Forty-two chronic chagasic patients, 28 healthy individuals and 32 non-chagasic cardiomyopathy donors were included. Peripheral blood was marked for CD3, CD4, CD8, HLA-DR, CD28, CD38 and intracellular CD3ζ. Peripheral blood mononuclear cells were stained with carboxyfluorescein diacetate succinimidylester and incubated with T. cruzi lysate or phytohemagglutinin for five days. Cells from 3 healthy controls were incubated with T. cruzi trypomastigotes separated with transwells; and the expression of CD3ζ chain and proliferation index was determined. Heart-infiltrating cells from two chronic chagasic patients were tested for the aforementioned cellular markers. Chagasic patients displayed higher frequencies of CD4+/HLA-DR+/CD38+ (8.1%±6.1) and CD8+/HLA-DR+/CD38+ (19.8±8.9) T cells in comparison with healthy (1.6±1.0; 10.6±8.0) and non-chagasic cardiomyopathy donors (2.9±2.9; 5.8±6.8). Furthermore, the percentage of CD4+ activated T cells was higher in chagasic patients with cardiac involvement. CD8+ T cells proliferation index in chagasic donors (1.7±0.3) was lower when compared with healthy (2.3±0.3) and non-chagasic cardiomyopathy individuals (3.1±1.1). The frequencies of CD4+/CD28+ and CD8+/CD28+ T cells, as well as the CD3ζ bright/CD3ζ dim% ratios in CD4+ and CD8+ were lower in chagasic patients when compared with both control groups. The CD3ζ bright/CD3ζ dim% ratio and proliferative indexes for CD4+ and CD8+ T lymphocytes decreased gradually in those cells cultivated with parasites and displayed lower values than those incubated with medium alone. Finally, heart-infiltrating T cells from two T. cruzi infected patients also expressed activation markers and down-regulate CD28 and CD3ζ.

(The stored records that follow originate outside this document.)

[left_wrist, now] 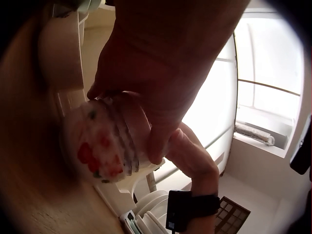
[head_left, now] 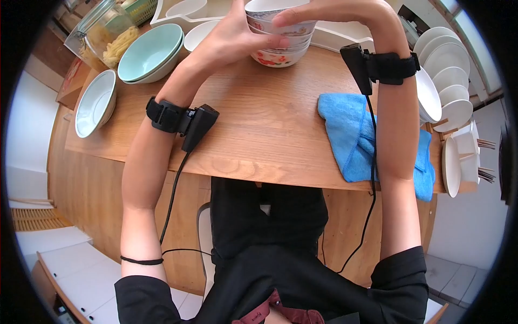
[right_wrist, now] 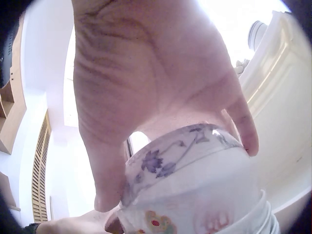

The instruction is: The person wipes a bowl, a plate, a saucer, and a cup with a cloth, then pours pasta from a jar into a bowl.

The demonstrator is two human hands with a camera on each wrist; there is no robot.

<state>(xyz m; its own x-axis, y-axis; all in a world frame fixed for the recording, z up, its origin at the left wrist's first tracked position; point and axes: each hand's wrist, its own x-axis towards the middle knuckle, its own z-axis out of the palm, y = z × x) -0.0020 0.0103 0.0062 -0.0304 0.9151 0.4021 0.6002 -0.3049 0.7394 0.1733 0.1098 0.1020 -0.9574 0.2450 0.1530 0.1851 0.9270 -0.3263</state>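
Note:
A stack of several patterned bowls (head_left: pixel 280 56) stands at the far side of the wooden table, red flowers on the lowest one. The left hand (head_left: pixel 233 40) grips the stack from the left, its thumb across the lower bowls. From above and the right, the right hand (head_left: pixel 334 12) holds the upper bowls, thumb at the near side. In the left wrist view the red-flowered bowl (left_wrist: pixel 95 146) lies under the left hand (left_wrist: pixel 146 73). The right wrist view shows the right hand (right_wrist: pixel 156 73) spanning the top bowl (right_wrist: pixel 180 151), which has purple flowers.
Pale green bowls (head_left: pixel 151 53) and another bowl (head_left: pixel 96 103) stand at the left, near a glass jar (head_left: pixel 110 35). A blue cloth (head_left: pixel 348 135) lies at the right front. White plates (head_left: pixel 445 59) stand in a rack at the right. Behind the stack is a white tray (head_left: pixel 345 33).

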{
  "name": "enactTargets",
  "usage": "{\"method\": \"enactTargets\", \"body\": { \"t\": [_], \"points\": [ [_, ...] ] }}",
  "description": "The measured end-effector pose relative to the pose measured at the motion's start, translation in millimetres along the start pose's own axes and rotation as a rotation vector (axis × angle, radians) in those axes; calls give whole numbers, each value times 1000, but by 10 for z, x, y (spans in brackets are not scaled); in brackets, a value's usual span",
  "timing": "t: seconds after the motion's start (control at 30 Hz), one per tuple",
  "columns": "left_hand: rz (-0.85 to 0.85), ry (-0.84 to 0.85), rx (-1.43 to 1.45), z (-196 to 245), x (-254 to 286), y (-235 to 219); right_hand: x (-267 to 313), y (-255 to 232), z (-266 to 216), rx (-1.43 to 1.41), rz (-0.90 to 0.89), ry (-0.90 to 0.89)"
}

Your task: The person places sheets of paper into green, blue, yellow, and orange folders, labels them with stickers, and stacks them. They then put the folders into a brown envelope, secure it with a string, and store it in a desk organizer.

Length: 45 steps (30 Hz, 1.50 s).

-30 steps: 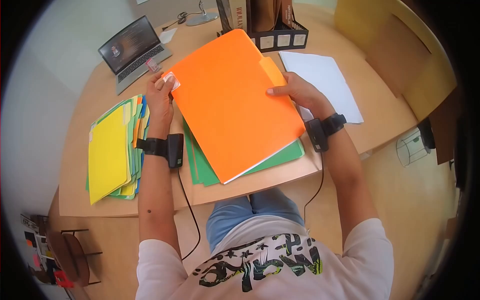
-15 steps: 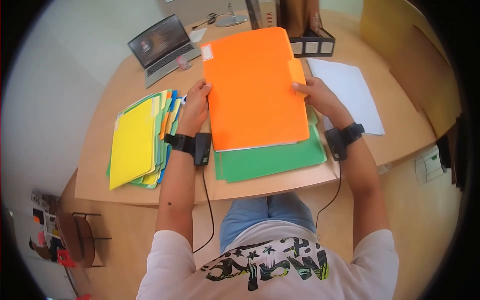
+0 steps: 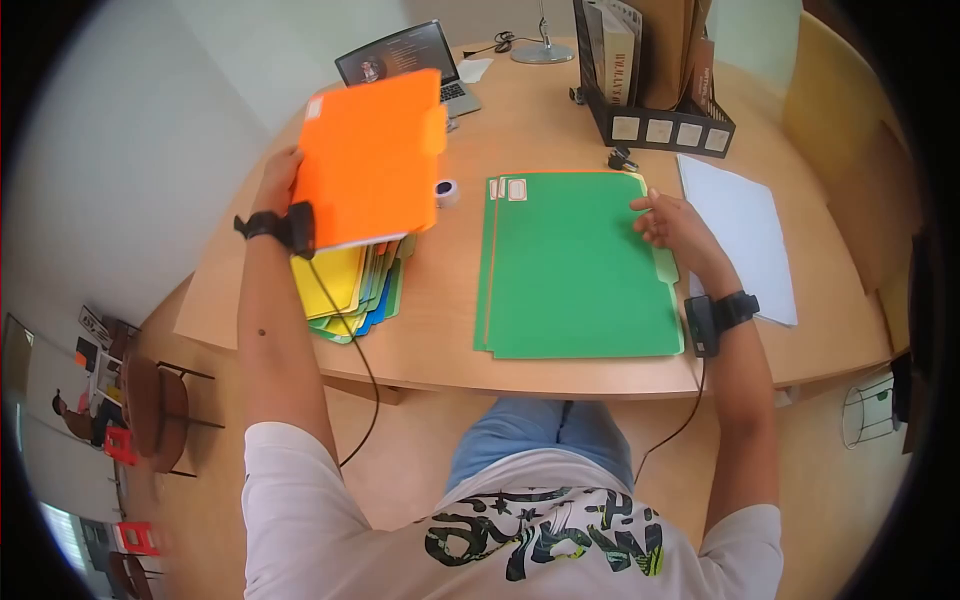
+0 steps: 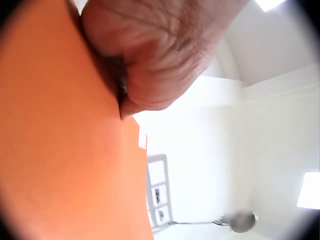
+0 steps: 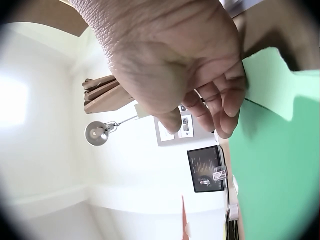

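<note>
My left hand [image 3: 279, 182] grips the left edge of an orange file folder [image 3: 368, 160], which has a white label at its top left corner. The folder is held over the pile of yellow, green and blue folders [image 3: 330, 283] on the left and hides much of it. In the left wrist view the fingers curl round the edge of the orange sheet. My right hand [image 3: 676, 226] holds nothing; its loosely bent fingers are by the right edge of a green folder [image 3: 580, 270]. That folder lies on others, whose labelled edges peek out at its left.
White papers [image 3: 740, 240] lie to the right. Behind stand a black file organizer [image 3: 665, 130] with books, a lamp base [image 3: 543, 52] and a laptop [image 3: 400, 55]. Between the piles is a small white roll [image 3: 447, 192]; black clips [image 3: 622, 158] sit below the organizer.
The orange folder has moved left in my left hand, from above the green folder to above the left pile. My right hand has let go of it and stays by the green folder.
</note>
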<state>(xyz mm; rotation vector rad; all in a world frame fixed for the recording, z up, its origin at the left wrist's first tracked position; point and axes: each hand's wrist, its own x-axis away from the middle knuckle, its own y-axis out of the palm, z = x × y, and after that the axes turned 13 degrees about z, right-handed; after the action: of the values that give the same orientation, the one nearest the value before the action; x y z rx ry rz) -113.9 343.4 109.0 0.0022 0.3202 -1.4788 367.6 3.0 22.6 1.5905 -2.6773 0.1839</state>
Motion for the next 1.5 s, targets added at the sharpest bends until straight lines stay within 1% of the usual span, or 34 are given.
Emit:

In Chagas disease, caused by Trypanosoma cruzi, there is an acute onset from which most of the individuals recover if a competent immune response develops. Patients can remain asymptomatic (indeterminate) for many years, but near 30% can develop specific organ damage, mainly the heart. The pathogenesis of chronic Chagas cardiomyopathy is associated with parasite persistence, inadequate immune response and autoimmunity. Here we explored the bulk T cells response of chronic chagasic patients with and without cardiomyopathy, uninfected controls and patients with non-chagasic cardiomyopathy. T cells from chagasic donors expressed higher levels of activation markers, and their co-expression on CD4+ T cells distinguished those donors with or without cardiac damage. Mitogen-induced proliferation is highly impaired in the CD8+ T cells compartment, and interestingly activated CD8+ T cells are negatively correlated with the CD4+/CD28− population. The expression of the CD3ζ chain and CD28 was also diminished in chagasic patients. Furthermore, in vitro studies with blood mononuclear cells from uninfected donors showed that the indirect contact with live parasite decreased expression of CD3ζ chain and altered the T cell mitogen-induced proliferation. These results suggest a global impairment of the peripheral T cells response, which is probably associated with parasite persistence.